> Activity
Pictures stay out of the copy. Repeat exactly the lines from the first entry below through the line that contains "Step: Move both", and nothing beyond.

> Input
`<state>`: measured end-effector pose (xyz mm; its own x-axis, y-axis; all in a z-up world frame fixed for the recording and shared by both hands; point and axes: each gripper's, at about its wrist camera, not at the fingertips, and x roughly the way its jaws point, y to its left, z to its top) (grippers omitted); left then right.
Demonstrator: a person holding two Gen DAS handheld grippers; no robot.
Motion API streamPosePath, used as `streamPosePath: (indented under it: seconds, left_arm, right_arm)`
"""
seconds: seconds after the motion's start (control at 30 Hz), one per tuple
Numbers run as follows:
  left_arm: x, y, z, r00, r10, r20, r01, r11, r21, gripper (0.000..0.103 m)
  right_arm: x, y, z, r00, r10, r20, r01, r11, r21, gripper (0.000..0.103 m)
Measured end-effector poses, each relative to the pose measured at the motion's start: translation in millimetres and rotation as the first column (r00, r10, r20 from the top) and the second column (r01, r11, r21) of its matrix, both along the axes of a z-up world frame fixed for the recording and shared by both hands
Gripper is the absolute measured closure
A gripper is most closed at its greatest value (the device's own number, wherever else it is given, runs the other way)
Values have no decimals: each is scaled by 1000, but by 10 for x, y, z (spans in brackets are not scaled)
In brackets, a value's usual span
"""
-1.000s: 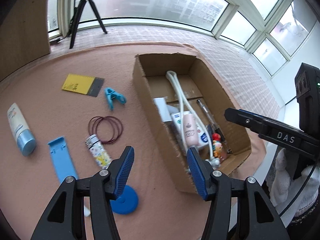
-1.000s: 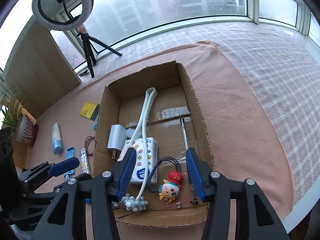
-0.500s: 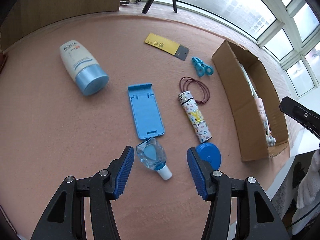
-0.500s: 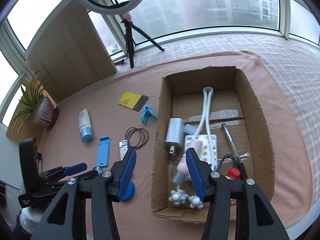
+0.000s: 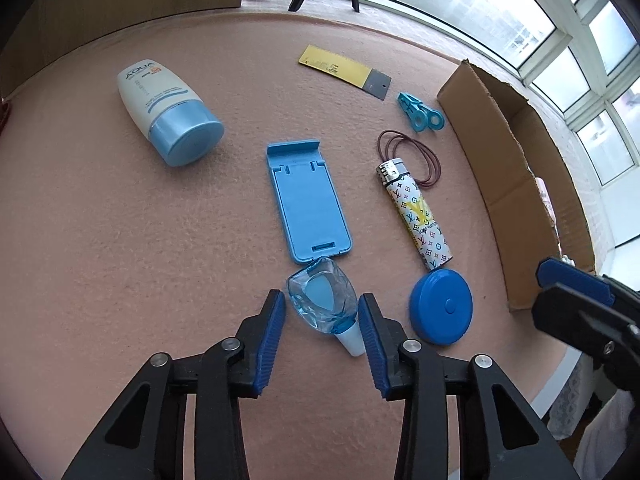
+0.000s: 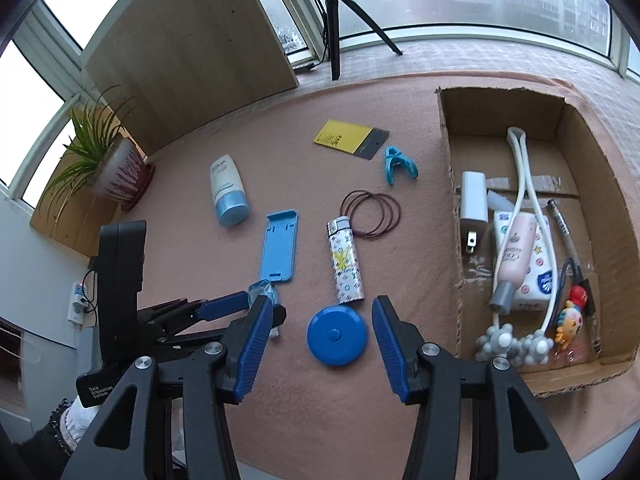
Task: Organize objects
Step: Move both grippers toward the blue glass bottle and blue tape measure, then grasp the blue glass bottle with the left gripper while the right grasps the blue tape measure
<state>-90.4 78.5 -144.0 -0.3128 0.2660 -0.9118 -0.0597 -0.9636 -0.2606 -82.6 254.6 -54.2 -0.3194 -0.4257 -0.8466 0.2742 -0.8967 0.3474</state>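
A small clear blue bottle (image 5: 324, 304) with a white cap lies on the pink cloth, between the pads of my left gripper (image 5: 321, 298). The jaws are closing, and a gap still shows on the left side of the bottle. In the right wrist view the bottle (image 6: 262, 290) peeks out beside the left gripper's fingers (image 6: 224, 304). My right gripper (image 6: 320, 304) stands open just above a blue round disc (image 6: 337, 334), which also lies right of the bottle (image 5: 440, 306). A cardboard box (image 6: 448, 160) on the right holds a charger, a cable, a pink tube and several small items.
Loose on the cloth lie a blue phone stand (image 5: 306, 204), a patterned lighter (image 5: 416, 216), rubber bands (image 5: 412, 160), a teal clip (image 5: 420, 114), a yellow scraper (image 5: 336, 66) and a sunscreen tube (image 5: 168, 116). A potted plant (image 6: 116, 168) and a tripod (image 6: 334, 20) stand behind.
My left gripper swung away from the box, came down over the small bottle and narrowed its jaws. My right gripper moved left from over the box to over the blue disc.
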Motion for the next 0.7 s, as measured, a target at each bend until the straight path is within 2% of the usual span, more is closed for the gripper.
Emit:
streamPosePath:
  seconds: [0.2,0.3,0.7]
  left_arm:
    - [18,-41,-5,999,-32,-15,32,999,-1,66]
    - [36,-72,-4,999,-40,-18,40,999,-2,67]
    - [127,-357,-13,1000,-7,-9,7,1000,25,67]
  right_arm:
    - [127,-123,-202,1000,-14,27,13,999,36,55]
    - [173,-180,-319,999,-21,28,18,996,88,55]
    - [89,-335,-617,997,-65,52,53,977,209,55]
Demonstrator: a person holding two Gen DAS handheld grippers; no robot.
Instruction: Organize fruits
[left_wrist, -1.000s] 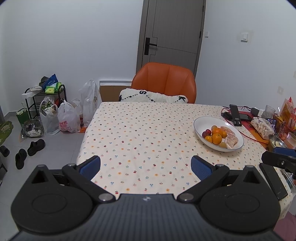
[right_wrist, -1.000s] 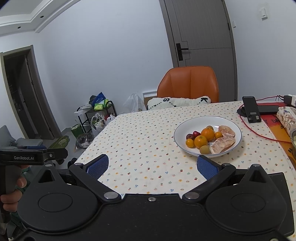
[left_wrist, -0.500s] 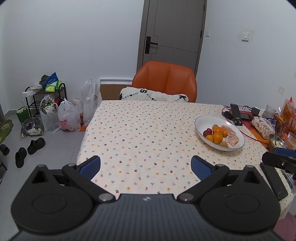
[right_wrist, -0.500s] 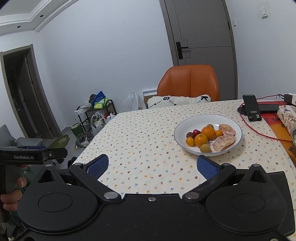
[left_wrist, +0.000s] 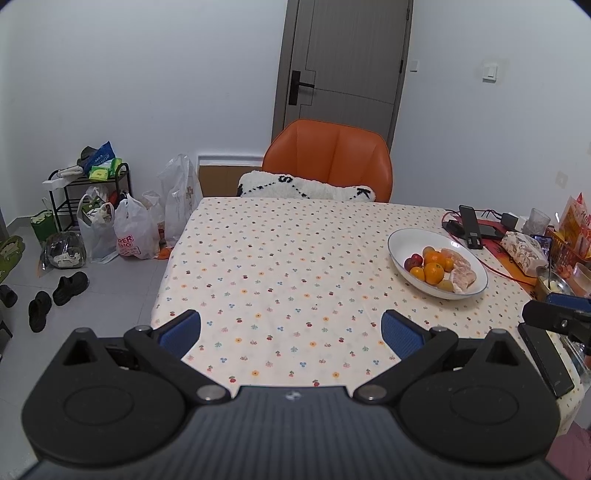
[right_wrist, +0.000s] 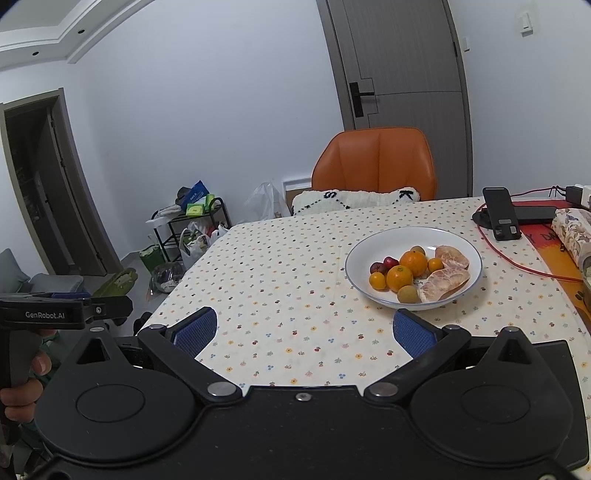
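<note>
Both grippers hover above the near edge of the table (left_wrist: 280, 258), nothing between the fingers. Left gripper (left_wrist: 291, 328): blue pads spread wide, over bare patterned tablecloth. Right gripper (right_wrist: 304, 328): pads equally spread, its right pad just short of the near rim of the white bowl (right_wrist: 413, 232) in that view.

The bowl sits on the right half of the table, well apart from the left gripper, near the right one. All the fruit is inside it:
- two larger oranges (right_wrist: 413, 263) touching each other in the middle
- two small oranges – one at the left front (right_wrist: 377, 280), one (right_wrist: 434, 264) right of the larger pair
- two small dark red fruits (right_wrist: 384, 264) at the left rear
- a yellow-green round fruit (right_wrist: 407, 294) at the front, another partly hidden behind the oranges
- two peeled pomelo pieces (right_wrist: 445, 282) on the right side, one behind the other

Behind the bowl: a dark phone stand (right_wrist: 500, 216) and a red cable (right_wrist: 517, 264) trailing across the cloth. An orange chair (left_wrist: 328, 162) is tucked in at the far side, with a white cushion on its seat.

From the right wrist view, the left gripper's handle shows at the left edge, with a hand (right_wrist: 22, 384) wrapped around the grip. From the left wrist view only part of the right unit shows at the right edge – too little to read there.
</note>
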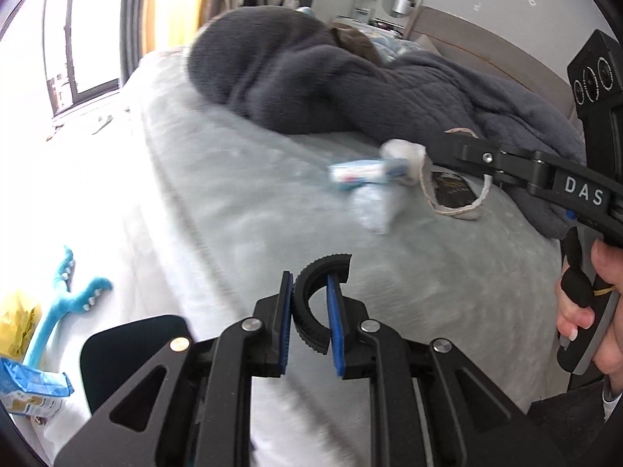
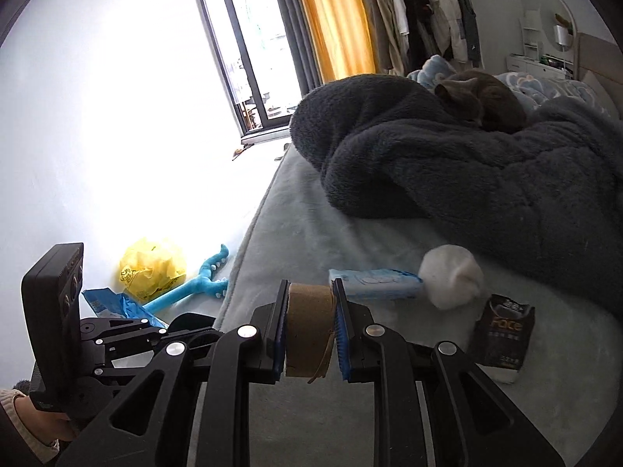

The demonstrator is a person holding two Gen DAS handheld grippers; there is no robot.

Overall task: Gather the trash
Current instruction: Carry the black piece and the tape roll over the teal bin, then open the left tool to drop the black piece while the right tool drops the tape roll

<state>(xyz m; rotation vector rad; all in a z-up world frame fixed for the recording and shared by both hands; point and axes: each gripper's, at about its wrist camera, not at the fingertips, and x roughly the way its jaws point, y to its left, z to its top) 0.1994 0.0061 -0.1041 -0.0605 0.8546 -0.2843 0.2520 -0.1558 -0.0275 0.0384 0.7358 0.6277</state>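
Beyond both loaded tongs, wipes pack [image 2: 375, 283] touches cotton wad [image 2: 451, 275].

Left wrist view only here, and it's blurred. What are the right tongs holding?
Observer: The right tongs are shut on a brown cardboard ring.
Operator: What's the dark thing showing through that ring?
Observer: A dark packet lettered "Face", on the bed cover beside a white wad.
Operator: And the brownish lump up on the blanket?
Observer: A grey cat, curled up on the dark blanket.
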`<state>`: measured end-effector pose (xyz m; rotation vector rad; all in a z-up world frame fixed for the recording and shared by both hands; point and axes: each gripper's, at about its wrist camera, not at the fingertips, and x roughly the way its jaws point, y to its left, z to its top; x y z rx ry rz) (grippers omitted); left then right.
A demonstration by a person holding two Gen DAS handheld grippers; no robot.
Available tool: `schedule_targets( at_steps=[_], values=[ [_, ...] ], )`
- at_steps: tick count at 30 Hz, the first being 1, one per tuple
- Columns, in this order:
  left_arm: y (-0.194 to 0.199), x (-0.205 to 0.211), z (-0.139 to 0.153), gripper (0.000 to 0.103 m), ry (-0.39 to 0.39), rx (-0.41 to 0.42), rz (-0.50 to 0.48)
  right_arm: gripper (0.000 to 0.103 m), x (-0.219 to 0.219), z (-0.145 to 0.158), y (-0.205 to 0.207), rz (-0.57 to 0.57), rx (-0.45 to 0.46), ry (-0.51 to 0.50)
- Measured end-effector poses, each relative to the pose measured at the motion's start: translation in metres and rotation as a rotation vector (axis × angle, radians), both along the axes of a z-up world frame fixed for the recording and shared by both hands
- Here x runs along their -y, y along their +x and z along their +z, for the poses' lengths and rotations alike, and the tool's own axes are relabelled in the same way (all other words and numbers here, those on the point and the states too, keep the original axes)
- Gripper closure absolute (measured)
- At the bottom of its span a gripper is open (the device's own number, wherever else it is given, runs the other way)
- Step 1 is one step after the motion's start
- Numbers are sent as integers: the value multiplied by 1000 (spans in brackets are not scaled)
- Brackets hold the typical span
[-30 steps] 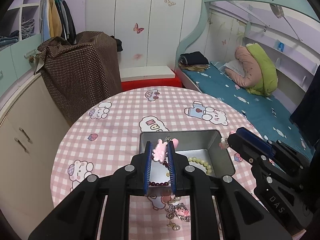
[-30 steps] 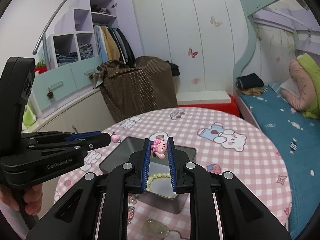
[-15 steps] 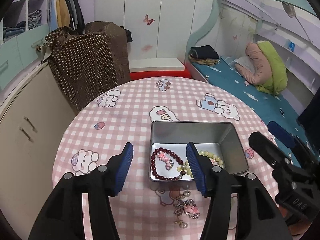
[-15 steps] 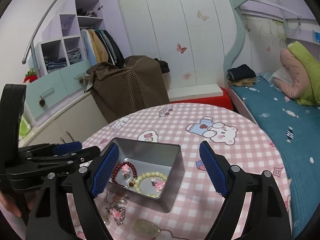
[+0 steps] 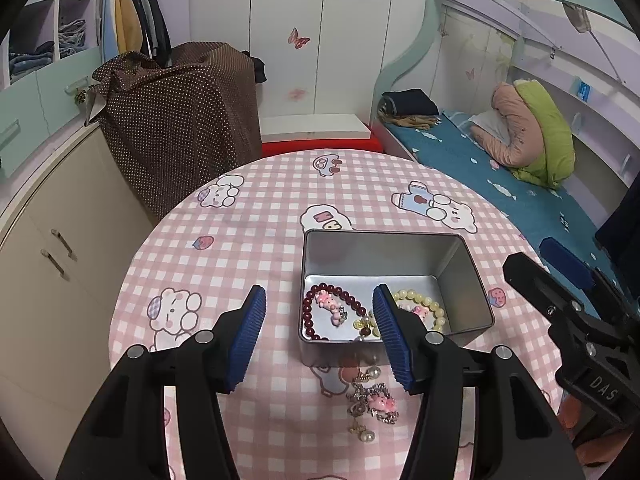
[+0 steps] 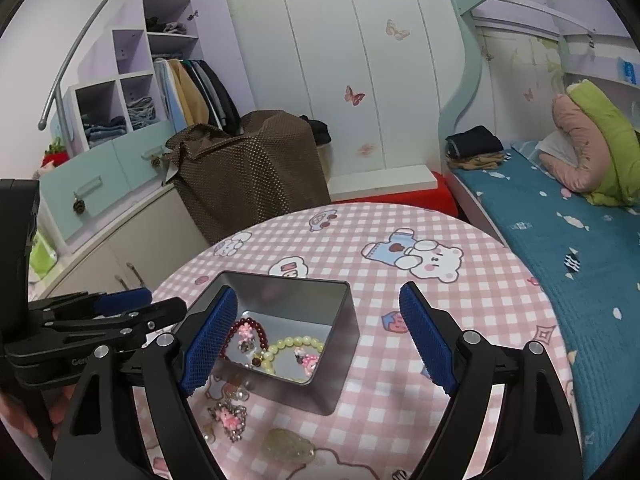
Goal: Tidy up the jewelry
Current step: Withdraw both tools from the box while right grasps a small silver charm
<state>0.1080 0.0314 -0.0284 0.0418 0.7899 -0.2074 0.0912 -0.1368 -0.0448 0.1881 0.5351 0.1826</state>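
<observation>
Now both tools agape above tin

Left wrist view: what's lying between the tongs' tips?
The near-left corner of the metal tin, with the dark red bead bracelet and a pink charm inside its loop. The left tongs stand open, gripping nothing.

Kid's bedrm: bunk bed, wardrobe.
</observation>
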Motion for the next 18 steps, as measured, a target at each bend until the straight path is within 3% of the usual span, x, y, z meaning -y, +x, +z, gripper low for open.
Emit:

> Exercise solution
`<state>`: measured end-effector pose (xyz mm; its own x-axis, y-axis; all in a z-up world frame fixed for the recording and shared by both hands; point and axes: each gripper's, at about its wrist camera, not at the fingertips, and x roughly the way its jaws point, y to its left, z to its top) (grippers omitted); left then right.
Demonstrator: a person holding two Gen DAS handheld grippers; no robot.
Motion API streamPosePath, used as `streamPosePath: (indented under it: seconds, left_arm, right_arm)`
"""
seconds: seconds after the motion's start (control at 30 Hz), one per tuple
Numbers run as follows:
  left_arm: x, y, z, r00, r10, r20, r01, r11, r21, gripper (0.000..0.103 m)
  right_arm: x, y, z, r00, r10, r20, r01, r11, r21, gripper (0.000..0.103 m)
Measured end-effector poses, each relative to the pose measured at the motion's start: translation in millimetres and rotation as the first column (r00, r10, r20 from the top) and the second column (r01, r11, r21) of its matrix, both along the axes of a z-up world frame fixed for the recording and shared by both hands
Gripper is the absolute measured closure
A gripper is most closed at its greatest value (the device's own number, wherever else it is given, runs the other way)
Values have no decimals: each is scaled by 1000, but by 10 for x, y, z (spans in brackets are not scaled)
In brackets, a value's usual span
"""
-1.000s: 
-1.000s: 
-0.500s: 
-0.500s: 
+0.000s: 
+0.000s: 
Task: Organize objects
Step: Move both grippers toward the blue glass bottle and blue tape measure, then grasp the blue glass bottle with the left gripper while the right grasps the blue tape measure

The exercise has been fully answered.